The plan for this project is to design and implement application specific architectures which can implement both the simulated annealing and branch-and-bound algorithms. We plan to make extensive use of Field Programmable Gate Arrays as the core technology, and will implement the system in two stages. In the first stage we will purchase a board manufactured by Aptix containing a number of Xilinx FPGAs and switching chips. This board provides a totally reconfigurable machine because it is not only possible to reconfigure the connections within the FPGAs but also between them. The boards do not contain any memory, so we will need to add memory via extension circuit boards. The Aptix system will allow us to experiment with the types of constructs required by the optimisation algorithms under consideration. It is likely that we will only be able to add sufficient memory to solve small problems with this system.

During stage 2 we will develop a board more specifically tailored for optimisation. Whilst it will be built from reconfigurable logic, it will have an architecture more closely matched to the problem. It will also contain sufficient memory to solve realistic problems. We plan to reuse some of the parts purchased during stage 1. The board will be interfaced to a general purpose processor like a SUN Sparc Station, probably through its S-bus interface. This will allow the main application program to execute on the Sparc Station, whilst using the special purpose processor to perform the appropriate acceleration.

An important component of this research is that the performance achieved on the algorithms under consideration will be compared to equivalent code running on workstations and super computers (including the Brisbane MIMD supercomputer funded by ARC Mechanism C). From this, it will be possible to determine the cost effectiveness of the solution and consider its generalisation for other problems.

Relationship to other work

In the past few years the capacity of FPGAs has grown substantially, and there are now many projects around the world in which they are being proposed as the building blocks for special purpose architectures [15]. Below is a small table (from [10]) showing a representative sample of these, and their performance.
Application	                         Performance

RSA Cryptography                         200 kbits per second
String Matching                          200 kwords per second
Heat and Laplace Equation Solution       5 GFLOPS
N-body evolution                         2.5 GFLOPS
Binary 2-d Convolution                   200 MIPS
Binary Neural Net                        500 Mega Synapses per second
3D Geometry Graphics Accelerator         300 MIPS
Discrete Cosine Transform                15000 MIPS

This small summary shows that enormous performance is possible using FPGAs.
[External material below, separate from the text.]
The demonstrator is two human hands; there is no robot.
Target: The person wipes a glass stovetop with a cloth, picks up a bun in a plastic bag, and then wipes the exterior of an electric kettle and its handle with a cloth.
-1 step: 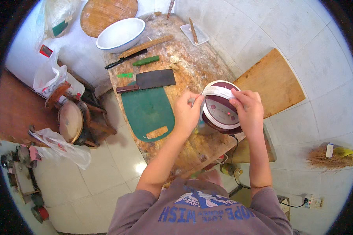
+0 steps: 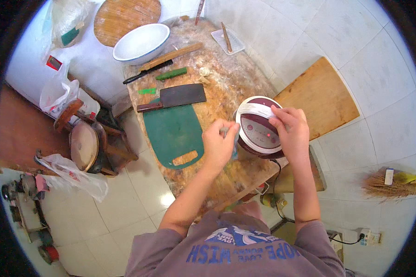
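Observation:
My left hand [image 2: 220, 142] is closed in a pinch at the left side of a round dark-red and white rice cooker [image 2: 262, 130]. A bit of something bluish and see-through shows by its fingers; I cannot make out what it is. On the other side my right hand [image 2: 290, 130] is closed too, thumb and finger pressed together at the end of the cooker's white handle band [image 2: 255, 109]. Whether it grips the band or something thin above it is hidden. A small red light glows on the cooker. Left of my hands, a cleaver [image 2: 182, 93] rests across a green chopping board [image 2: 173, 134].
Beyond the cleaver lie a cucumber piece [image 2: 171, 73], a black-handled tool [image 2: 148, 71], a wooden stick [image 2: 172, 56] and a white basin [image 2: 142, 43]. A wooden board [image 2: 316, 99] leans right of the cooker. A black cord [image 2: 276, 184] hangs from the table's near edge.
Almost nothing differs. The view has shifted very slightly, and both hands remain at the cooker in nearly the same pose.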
The systems which were developed for these projects are similar to that being proposed in this project in that they use a number of FPGAs, memory and possibly floating point processors.

Bibliography

1. Abramson D., Dang H., and Krishnamoorthy, M. "Enhanced Simulated Annealing Through Linear Programming Preprocessing", The 12th National Conference of the Australian Society for Operations Research. Adelaide, July 7-9, 1993.

2. Abramson D.,Dang H., and Krishnamoorthy, M. "A Comparison of Two Methods for Solving 0-1 Integer Programs Using a General Purpose Simulated Annealing", submitted to Annals of Operations Research.

3. Abramson, D. A. and Dang, H. "School Timetables: A Case Study in Simulated Annealing", Applied Simulated Annealing, Lecture Notes in Economics and Mathematics Systems, Springer-Verlag, Chapter 5, ISBN 3-540-56229-X.

4. Abramson, D.A. , Dang, H. and Krisnamoorthy, M., (1994), Cooling Schedules for Simulated Annealing Based Scheduling Algorithms, Proceeding of the 17th Australian Computer Science Conference, Univ of Caterbury, Christschurch, NZ, Jan 1994.

5. Abramson, D.A., "A Very High Speed Architecture to Support Simulated Annealing", IEEE Computer, May 1992.

6. Altman E, Marsland T and Breitkreutz, "Accounting for Parallel Tree Search Overheads", International Conference on Parallel Processing, 1988, Vol 3, pp 198- 201

7. Arthur, J. L., Frendewey J. O. and Schumichrast, R. T. "Experience with Vectorizing a Linear Programming Code" (manuscript(, Oregon State University, Corvallis, OR, 1987.

8. Arvindam S, Kumar V and Rao, N, "Efficient Parallel Algorithms for Search Problems: Applications in VLSI CAD", The Third Symposium on the Frontiers of Massively Parallel Computation, October 1990, University of Maryland, pp 166-169.

9. Beasley, J. E. "Linear Programming on CRAY Supercomputers" (manuscript), Derpartment of Management Science, Imperial College London, England, Septemper 1987.

10. Bertin, P, Roncin and Vuillemin, "Programmable Active Memories: A Performance Assessment", Technical Report, DEC Paris Laboratories, 1990.

11. Cheng K and Wang Q, "An Asynchronous Multiprocessor Design for Branch-and- Bound Algorithms", The Third Symposium on the Frontiers of Massively Parallel Computation, October 1990, University of Maryland, pp 65-68.10

12. Connolly, D. "General Purpose Simulated Annealing", J. Operations Research Soc. Vol 43, Number 5, pp 495-505.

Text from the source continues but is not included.